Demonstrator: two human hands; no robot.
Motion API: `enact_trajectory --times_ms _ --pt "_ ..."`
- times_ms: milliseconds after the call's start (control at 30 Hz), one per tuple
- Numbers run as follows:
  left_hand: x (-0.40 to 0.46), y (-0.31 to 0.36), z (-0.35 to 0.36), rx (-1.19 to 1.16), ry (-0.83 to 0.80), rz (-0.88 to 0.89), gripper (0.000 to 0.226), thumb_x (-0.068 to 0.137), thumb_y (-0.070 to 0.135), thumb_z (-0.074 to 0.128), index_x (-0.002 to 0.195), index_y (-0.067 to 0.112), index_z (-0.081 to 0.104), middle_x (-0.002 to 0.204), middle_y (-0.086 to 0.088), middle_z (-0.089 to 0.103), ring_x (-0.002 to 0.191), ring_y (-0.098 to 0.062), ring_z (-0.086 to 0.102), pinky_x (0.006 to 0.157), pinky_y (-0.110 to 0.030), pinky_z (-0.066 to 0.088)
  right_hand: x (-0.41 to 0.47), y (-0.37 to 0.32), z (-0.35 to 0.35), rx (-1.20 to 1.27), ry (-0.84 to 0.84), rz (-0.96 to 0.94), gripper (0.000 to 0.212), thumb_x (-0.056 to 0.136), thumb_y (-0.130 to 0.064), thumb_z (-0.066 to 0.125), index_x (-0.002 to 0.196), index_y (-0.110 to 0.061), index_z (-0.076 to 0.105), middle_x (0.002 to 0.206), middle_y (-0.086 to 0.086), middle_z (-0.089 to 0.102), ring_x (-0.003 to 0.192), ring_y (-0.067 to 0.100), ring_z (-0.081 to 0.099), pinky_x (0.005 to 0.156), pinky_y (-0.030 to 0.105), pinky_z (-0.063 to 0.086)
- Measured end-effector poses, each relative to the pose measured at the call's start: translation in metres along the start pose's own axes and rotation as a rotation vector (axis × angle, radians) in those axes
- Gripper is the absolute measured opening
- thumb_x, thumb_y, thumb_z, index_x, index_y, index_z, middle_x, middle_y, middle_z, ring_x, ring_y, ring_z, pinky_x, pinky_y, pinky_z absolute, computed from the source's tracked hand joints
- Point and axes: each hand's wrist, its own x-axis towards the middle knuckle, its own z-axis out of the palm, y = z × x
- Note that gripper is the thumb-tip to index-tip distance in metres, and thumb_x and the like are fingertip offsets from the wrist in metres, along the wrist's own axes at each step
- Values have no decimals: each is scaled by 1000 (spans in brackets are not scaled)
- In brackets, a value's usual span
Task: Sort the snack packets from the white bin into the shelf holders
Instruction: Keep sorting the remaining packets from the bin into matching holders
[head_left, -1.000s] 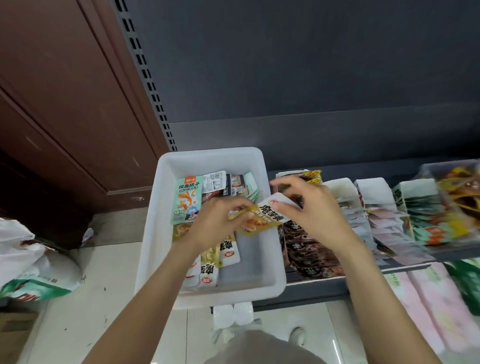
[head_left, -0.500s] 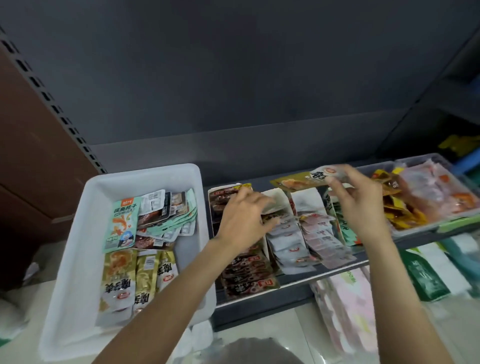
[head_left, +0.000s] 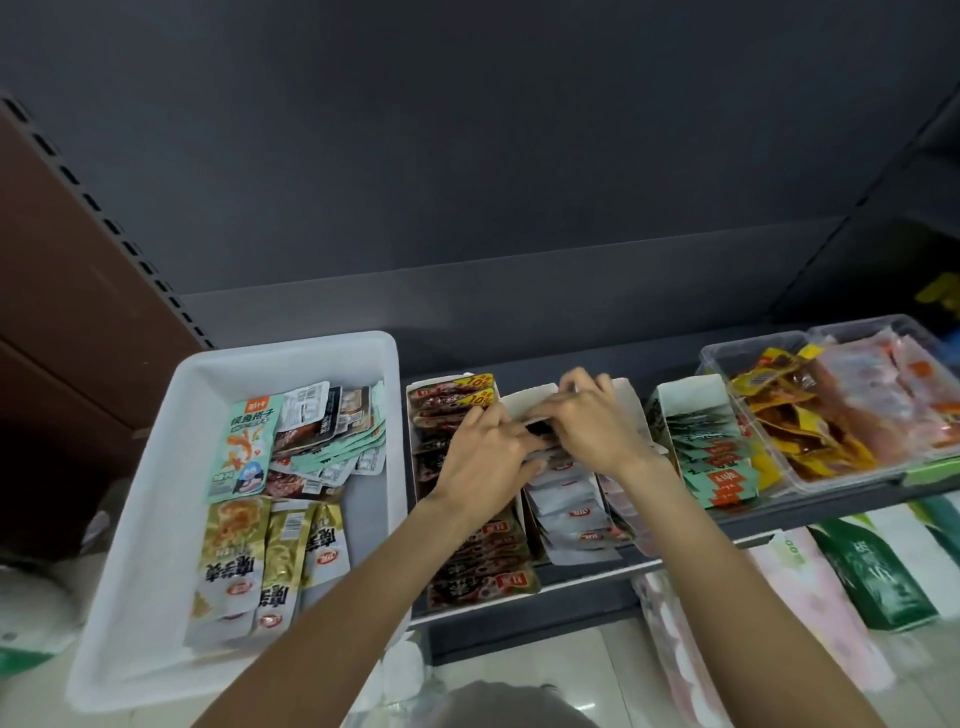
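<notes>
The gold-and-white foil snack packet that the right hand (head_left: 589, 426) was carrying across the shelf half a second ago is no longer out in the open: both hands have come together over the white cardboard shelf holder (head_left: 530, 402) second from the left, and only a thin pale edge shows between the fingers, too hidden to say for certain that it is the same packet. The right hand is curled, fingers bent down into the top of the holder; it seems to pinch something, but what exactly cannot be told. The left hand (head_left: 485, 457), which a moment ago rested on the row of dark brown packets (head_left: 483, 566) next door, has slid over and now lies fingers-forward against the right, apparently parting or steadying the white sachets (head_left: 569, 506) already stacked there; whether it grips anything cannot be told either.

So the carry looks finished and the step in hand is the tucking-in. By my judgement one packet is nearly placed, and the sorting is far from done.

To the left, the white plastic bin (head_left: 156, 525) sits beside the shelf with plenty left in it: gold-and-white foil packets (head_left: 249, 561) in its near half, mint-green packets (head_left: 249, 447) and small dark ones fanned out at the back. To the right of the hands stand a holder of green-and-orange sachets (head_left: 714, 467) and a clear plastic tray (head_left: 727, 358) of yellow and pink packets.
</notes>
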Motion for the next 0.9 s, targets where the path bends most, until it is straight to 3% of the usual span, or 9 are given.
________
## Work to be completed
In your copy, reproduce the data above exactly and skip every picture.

## Result for this task
Demonstrator: two human hands; no robot.
Motion API: `enact_trajectory --times_ms _ --pt "_ ..."`
- times_ms: milliseconds after the call's start (control at 30 Hz), one per tuple
- Numbers run as follows:
  left_hand: x (-0.40 to 0.46), y (-0.31 to 0.36), z (-0.35 to 0.36), rx (-1.19 to 1.16), ry (-0.83 to 0.80), rz (-0.88 to 0.89), gripper (0.000 to 0.226), thumb_x (-0.068 to 0.137), thumb_y (-0.070 to 0.135), thumb_z (-0.074 to 0.128), index_x (-0.002 to 0.195), index_y (-0.067 to 0.112), index_z (-0.081 to 0.104), middle_x (-0.002 to 0.204), middle_y (-0.086 to 0.088), middle_z (-0.089 to 0.103), ring_x (-0.002 to 0.191), ring_y (-0.098 to 0.062), ring_z (-0.086 to 0.102), pinky_x (0.006 to 0.157), pinky_y (-0.110 to 0.030), pinky_z (-0.066 to 0.088)
  right_hand: x (-0.41 to 0.47), y (-0.37 to 0.32), z (-0.35 to 0.35), rx (-1.20 to 1.27), ry (-0.84 to 0.84), rz (-0.96 to 0.94), gripper (0.000 to 0.212), thumb_x (-0.056 to 0.136), thumb_y (-0.130 to 0.064), thumb_z (-0.066 to 0.125), index_x (-0.002 to 0.196), index_y (-0.110 to 0.061), index_z (-0.076 to 0.105), middle_x (0.002 to 0.206), middle_y (-0.086 to 0.086), middle_z (-0.089 to 0.102), ring_x (-0.003 to 0.192), ring_y (-0.067 to 0.100), ring_z (-0.081 to 0.099), pinky_x (0.005 to 0.156), pinky_y (-0.030 to 0.105), pinky_z (-0.063 to 0.086)
- Measured end-effector poses, each relative to the pose measured at the call's start: translation in metres along the start pose's own axes and rotation as a rotation vector (axis × angle, radians) in those axes
- Gripper is the absolute measured opening
- thumb_x, thumb_y, thumb_z, index_x, index_y, index_z, middle_x, middle_y, middle_z, ring_x, ring_y, ring_z, pinky_x, pinky_y, pinky_z absolute, computed from the source's tracked hand joints
- Point and axes: each hand's wrist, its own x-axis towards the middle knuckle, its own z-axis out of the palm, y = z × x
- Note that gripper is the thumb-tip to index-tip distance in metres, and thumb_x and the like are fingertip offsets from the wrist in metres, along the wrist's own axes at each step
- Values have no decimals: each is scaled by 1000 (spans in brackets are not scaled)
- In brackets, a value's usual span
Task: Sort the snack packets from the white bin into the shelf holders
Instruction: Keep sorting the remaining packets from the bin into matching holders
[head_left, -1.000s] 
[head_left, -0.500s] 
[head_left, +0.000s] 
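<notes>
The gold-and-white foil snack packet that the right hand (head_left: 589, 426) was carrying across the shelf half a second ago is no longer out in the open: both hands have come together over the white cardboard shelf holder (head_left: 530, 402) second from the left, and only a thin pale edge shows between the fingers, too hidden to say for certain that it is the same packet. The right hand is curled, fingers bent down into the top of the holder; it seems to pinch something, but what exactly cannot be told. The left hand (head_left: 485, 457), which a moment ago rested on the row of dark brown packets (head_left: 483, 566) next door, has slid over and now lies fingers-forward against the right, apparently parting or steadying the white sachets (head_left: 569, 506) already stacked there; whether it grips anything cannot be told either.

So the carry looks finished and the step in hand is the tucking-in. By my judgement one packet is nearly placed, and the sorting is far from done.

To the left, the white plastic bin (head_left: 156, 525) sits beside the shelf with plenty left in it: gold-and-white foil packets (head_left: 249, 561) in its near half, mint-green packets (head_left: 249, 447) and small dark ones fanned out at the back. To the right of the hands stand a holder of green-and-orange sachets (head_left: 714, 467) and a clear plastic tray (head_left: 727, 358) of yellow and pink packets.
</notes>
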Motion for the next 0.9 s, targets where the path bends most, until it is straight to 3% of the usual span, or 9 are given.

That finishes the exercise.